In [2]:
import pandas as pd
import numpy as np

## Q1. Downloading the data
Read the data for January. How many records are there?

In [3]:
df_jan_21 = pd.read_parquet('../data/fhv_tripdata_2021-01.parquet')

In [4]:
# Number of records - For-Hire Vehicle Trip Records in January 2021
df_jan_21.shape[0]

1154112

## Q2. Computing duration
Now let's compute the duration variable. It should contain the duration of a ride in minutes.

What's the average trip duration in January?

In [5]:
df_jan_21['trip_duration_min'] = df_jan_21['dropOff_datetime'] - df_jan_21['pickup_datetime']

In [6]:
df_jan_21['trip_duration_min'] = df_jan_21['trip_duration_min'].apply(lambda x : x.total_seconds()/60)

In [7]:
df_jan_21['trip_duration_min'].mean()

19.167224093791006

Data preparation
Check the distribution of the duration variable. There are some outliers.

Let's remove them and keep only the records where the duration was between 1 and 60 minutes (inclusive).

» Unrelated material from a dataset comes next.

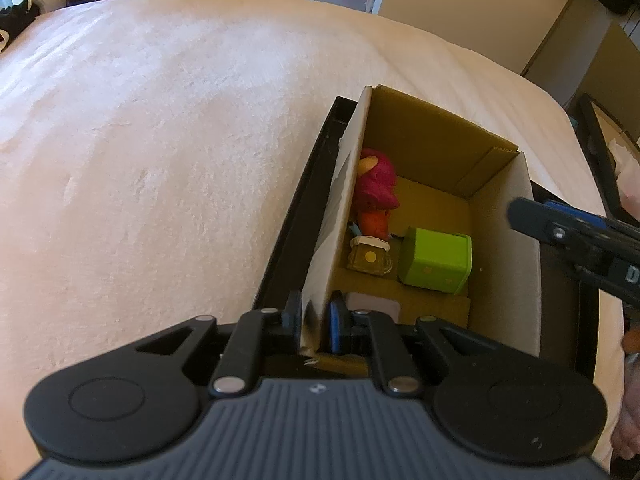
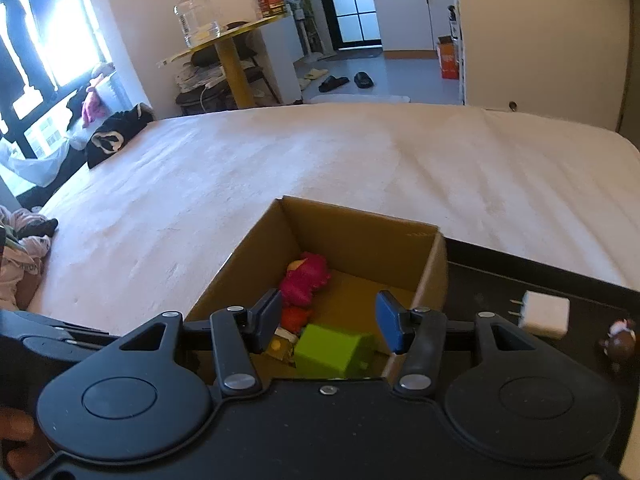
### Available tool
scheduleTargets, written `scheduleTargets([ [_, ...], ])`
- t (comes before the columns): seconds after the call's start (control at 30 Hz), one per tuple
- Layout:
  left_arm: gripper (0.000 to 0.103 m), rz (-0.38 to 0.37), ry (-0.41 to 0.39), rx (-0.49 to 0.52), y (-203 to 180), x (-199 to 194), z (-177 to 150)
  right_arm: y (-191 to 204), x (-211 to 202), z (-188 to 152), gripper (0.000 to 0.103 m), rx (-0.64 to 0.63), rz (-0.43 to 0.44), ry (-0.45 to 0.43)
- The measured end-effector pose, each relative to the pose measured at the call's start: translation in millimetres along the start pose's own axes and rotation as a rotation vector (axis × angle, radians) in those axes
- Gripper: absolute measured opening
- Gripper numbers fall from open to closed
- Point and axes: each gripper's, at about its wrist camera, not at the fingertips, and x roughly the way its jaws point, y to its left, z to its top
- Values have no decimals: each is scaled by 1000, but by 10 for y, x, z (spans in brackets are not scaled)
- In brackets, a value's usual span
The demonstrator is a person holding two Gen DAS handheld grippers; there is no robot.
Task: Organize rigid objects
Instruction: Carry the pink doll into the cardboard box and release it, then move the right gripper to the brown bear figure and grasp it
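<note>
The left gripper [image 1: 316,320] is clamped tight on the near wall of the cardboard box [image 1: 504,240], one pad either side of the thin card, pitched steeply down and pinning it steady on the black tray [image 1: 296,216] atop the pale bed [image 1: 160,140]. Over the box, the right gripper [image 2: 326,322] hovers angled downward, jaws parted and empty, with the green cube [image 2: 334,350] lying below them on the box floor. It looks like hard, light plastic with smooth faces, so squeeze it square across two flat sides. Beside it sit a small mug-shaped toy [image 1: 369,257] and a pink and orange figure [image 1: 376,196]. Out on the tray, a white charger [image 2: 544,313] and a tiny brown figurine [image 2: 620,342] wait; the charger's slick, so grip its broad faces, clear of the prongs.
</note>
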Motion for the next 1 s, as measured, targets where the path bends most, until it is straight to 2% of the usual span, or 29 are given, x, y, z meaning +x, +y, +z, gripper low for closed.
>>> scheduleTargets([
  [0.17, 16, 24, 4, -17, -17, -35, 13, -130, -58, -53, 52, 5, -17, 29],
  [0.43, 19, 59, 9, -20, -69, -75, 10, -384, -211, -88, 54, 7, -47, 30],
  [0.63, 31, 84, 3, -12, -134, -80, 23, -721, -256, -159, 55, 41, -94, 40],
  [0.8, 48, 105, -1, -15, -189, -79, 34, -951, -269, -190, 56, 55, -125, 39],
  [0.9, 52, 121, -2, -3, -236, -69, 42, -1106, -282, -204, 57, 74, -136, 35],
  [1.0, 57, 135, -5, 7, -286, -51, 50, -1211, -286, -207, 64, 86, -147, 33],
])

How many records did you drop?




In [8]:
df_jan_21_dropped = df_jan_21[(df_jan_21['trip_duration_min'] >= 1) & (df_jan_21['trip_duration_min'] <= 60)]

In [9]:
df_jan_21_dropped.shape[0]

1109826

In [10]:
df_jan_21.shape[0] - df_jan_21_dropped.shape[0]

44286

## Q3. Missing values
The features we'll use for our model are the pickup and dropoff location IDs.

But they have a lot of missing values there. Let's replace them with "-1".

What's the fractions of missing values for the pickup location ID? I.e. fraction of "-1"s after you filled the NAs.


In [11]:
df_jan_21.isnull().mean()*100

dispatching_base_num        0.000000
pickup_datetime             0.000000
dropOff_datetime            0.000000
PUlocationID               83.030676
DOlocationID               14.055828
SR_Flag                   100.000000
Affiliated_base_number      0.076682
trip_duration_min           0.000000
dtype: float64

In [12]:
df_jan_21[['PUlocationID', 'DOlocationID']] = df_jan_21[['PUlocationID', 'DOlocationID']].replace(np.nan, -1)

In [13]:
len(df_jan_21[df_jan_21['PUlocationID']== -1])*100/len(df_jan_21)

83.03067639882438

## Q4. One-hot encoding
Let's apply one-hot encoding to the pickup and dropoff location IDs. We'll use only these two features for our model.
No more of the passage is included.